Dementia and inflammation
In recent years, the inflammatory process has become important in the neurodegenerative pathology of Alzheimer’s disease (AD). Inflammation can “conduct” the pathogenesis of AD once the pathological process has begun.40, 41 Even the studies conducted by Lee et al.42 highlight the ability of pro-inflammatory microglia activation to aggravate and initiate the pathological process. At present, AD is considered to be a tauopathy initiated by β-amyloid peptide accompanied by neuroinflammation, thus connecting the 3 pathophysiological and anatomopathological events typical of AD.42, 43, 44, 45
In elderly population, age affects the microglial function and is associated with an alteration in amyloid metabolism, aggravated by sustained exposure to pro-inflammatory cytokines, such as TNF-α, and the whole process can inhibit microglial function.46
In this regard, the disruption of BBB by inflammatory mediators during the progression of AD has been described.
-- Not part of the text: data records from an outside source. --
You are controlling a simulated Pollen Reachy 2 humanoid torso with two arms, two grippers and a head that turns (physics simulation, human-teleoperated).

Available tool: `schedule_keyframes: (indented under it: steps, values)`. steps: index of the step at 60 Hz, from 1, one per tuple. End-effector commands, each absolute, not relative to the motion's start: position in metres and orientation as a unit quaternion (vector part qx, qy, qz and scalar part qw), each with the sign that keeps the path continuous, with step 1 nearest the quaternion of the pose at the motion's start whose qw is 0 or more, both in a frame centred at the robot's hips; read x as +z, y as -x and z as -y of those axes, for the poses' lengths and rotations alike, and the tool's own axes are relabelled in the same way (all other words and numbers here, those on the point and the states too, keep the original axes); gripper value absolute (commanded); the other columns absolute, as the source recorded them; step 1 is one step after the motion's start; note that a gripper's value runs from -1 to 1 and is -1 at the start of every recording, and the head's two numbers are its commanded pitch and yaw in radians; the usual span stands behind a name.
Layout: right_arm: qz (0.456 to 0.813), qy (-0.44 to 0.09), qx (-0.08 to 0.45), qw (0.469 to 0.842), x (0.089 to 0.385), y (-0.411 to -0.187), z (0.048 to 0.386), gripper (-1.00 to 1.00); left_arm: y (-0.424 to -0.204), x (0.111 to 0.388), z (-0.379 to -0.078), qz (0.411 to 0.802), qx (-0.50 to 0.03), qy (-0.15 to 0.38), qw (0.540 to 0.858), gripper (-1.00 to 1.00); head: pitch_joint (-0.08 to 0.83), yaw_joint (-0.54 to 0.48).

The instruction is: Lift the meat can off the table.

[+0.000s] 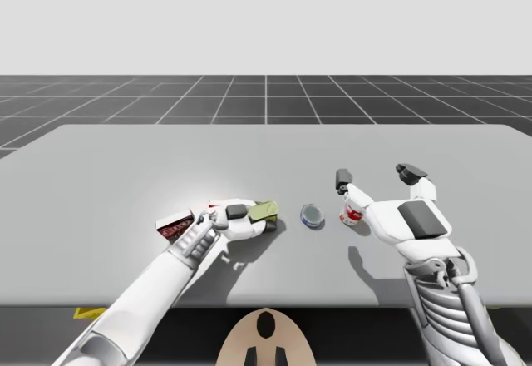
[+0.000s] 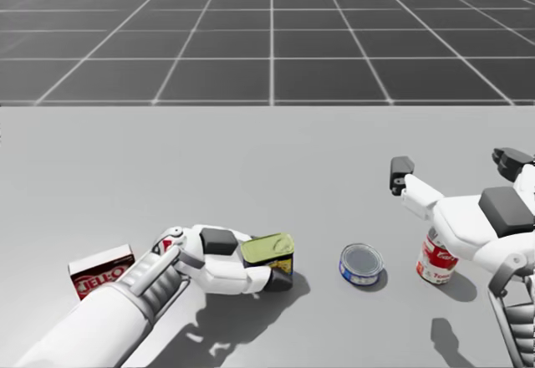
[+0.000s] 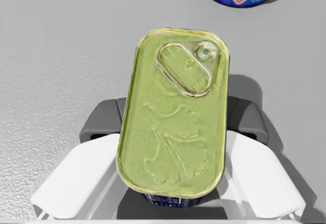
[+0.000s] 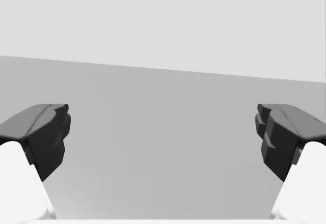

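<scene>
My left jaws are pinching the meat can [image 3: 173, 112], a rectangular tin with rounded corners and a yellow-green lid bearing a pull tab. In the left wrist view the dark fingertips [image 3: 102, 122] are pressing against its two long sides, and the tin is sitting squarely between them, lid up. In the head view the meat can [image 2: 269, 253] is lying low, left of the counter's [image 1: 125, 166] middle and on its near part. I cannot tell whether its base is touching the surface or hanging just clear of it. A flat round blue can [image 2: 361, 263] is standing near it on the right, apart from it, and a red and white cylinder can [image 2: 436, 261] is standing upright further right. A red box [image 2: 100, 269] is lying beside my left forearm, on the far side from the tin. My right jaws are spreading wide with nothing between them. They are hovering above the red and white cylinder can [image 1: 352, 212], their dark fingertips [image 4: 48, 137] pointing out across the bare grey counter.
</scene>
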State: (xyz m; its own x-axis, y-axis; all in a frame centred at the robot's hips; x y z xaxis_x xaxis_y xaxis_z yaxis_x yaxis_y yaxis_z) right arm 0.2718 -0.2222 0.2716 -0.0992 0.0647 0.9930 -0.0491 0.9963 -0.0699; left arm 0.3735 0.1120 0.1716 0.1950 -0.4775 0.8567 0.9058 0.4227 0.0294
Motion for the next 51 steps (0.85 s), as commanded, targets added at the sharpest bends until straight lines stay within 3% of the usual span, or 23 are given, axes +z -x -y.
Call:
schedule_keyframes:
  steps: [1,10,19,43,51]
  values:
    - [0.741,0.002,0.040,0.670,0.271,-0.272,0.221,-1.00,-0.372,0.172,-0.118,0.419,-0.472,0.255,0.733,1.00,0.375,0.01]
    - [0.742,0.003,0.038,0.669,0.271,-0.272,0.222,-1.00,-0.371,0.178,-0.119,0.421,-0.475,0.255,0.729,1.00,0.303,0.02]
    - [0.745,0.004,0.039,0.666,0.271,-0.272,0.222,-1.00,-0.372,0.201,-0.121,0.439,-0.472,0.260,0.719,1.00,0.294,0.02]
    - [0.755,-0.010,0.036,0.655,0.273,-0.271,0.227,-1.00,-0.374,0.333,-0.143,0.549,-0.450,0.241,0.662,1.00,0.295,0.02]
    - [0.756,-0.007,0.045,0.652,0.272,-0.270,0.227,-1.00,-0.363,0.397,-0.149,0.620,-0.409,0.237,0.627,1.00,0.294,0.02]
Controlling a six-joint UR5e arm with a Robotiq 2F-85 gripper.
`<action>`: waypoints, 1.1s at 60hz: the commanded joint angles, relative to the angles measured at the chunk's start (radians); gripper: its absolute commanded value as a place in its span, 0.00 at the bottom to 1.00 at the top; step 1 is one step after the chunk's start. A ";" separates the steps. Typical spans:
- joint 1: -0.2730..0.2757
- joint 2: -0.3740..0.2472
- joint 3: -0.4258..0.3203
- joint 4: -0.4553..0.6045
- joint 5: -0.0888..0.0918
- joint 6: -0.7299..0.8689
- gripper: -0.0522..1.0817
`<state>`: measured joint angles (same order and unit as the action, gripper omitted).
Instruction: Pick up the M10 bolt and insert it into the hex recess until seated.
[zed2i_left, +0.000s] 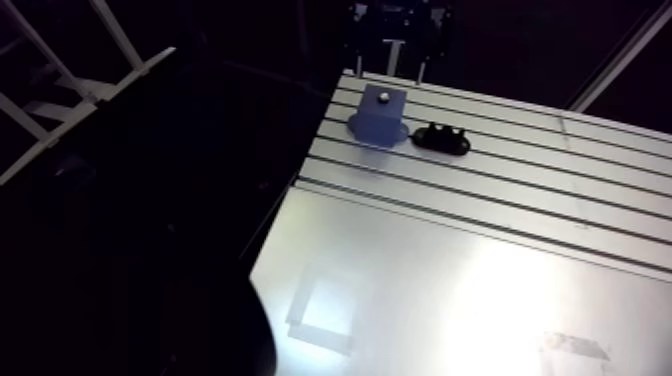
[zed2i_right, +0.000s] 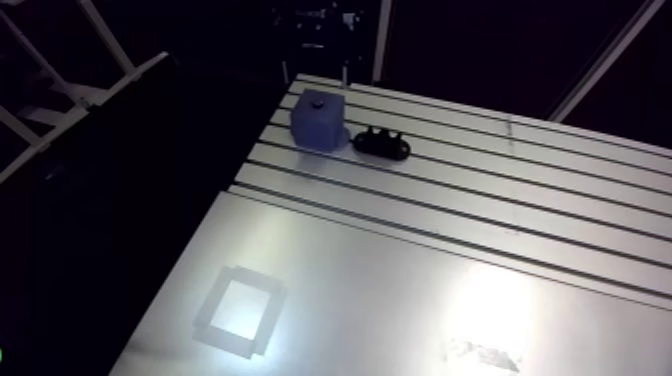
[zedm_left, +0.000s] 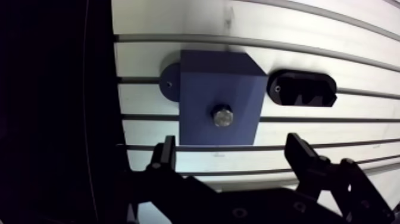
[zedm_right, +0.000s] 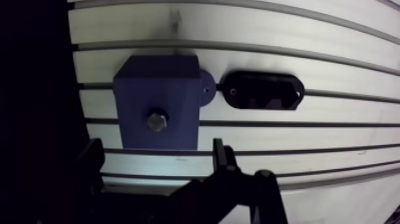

In the BBB, the neurovascular unit (NVU) is responsible for neurovascular coupling, i.e., the interaction of neuronal (neurons and glia) and vascular tissues (endothelial cells, pericytes and adventitial cells).14 Several authors show how this coupling is impaired in AD,47 suggesting the important role of NVU in the progression of cognitive impairment. Other situations in which this coupling is also altered, and which are also related to AD, are hypertension48 and ischemic stroke49 (postmortem studies emphasize the important role of vascular pathology in a significant percentage of AD patients).50
In this way, aging appears to be an aggravating factor in the development of neurodegenerative diseases such as AD. In addition, and based on the studies reviewed, aging also contributes to an increase in vulnerability to certain conditions such as depression,51, 52 through sustained activation of pro-inflammatory signals (Figure 1).
Given this knowledge, it is necessary to develop new research lines in order to establish the link between depression and dementia; and, based on what is known, to establish strategies of modulation of pro-inflammatory states that could modify the prevalence of neurodegenerative diseases such as dementia.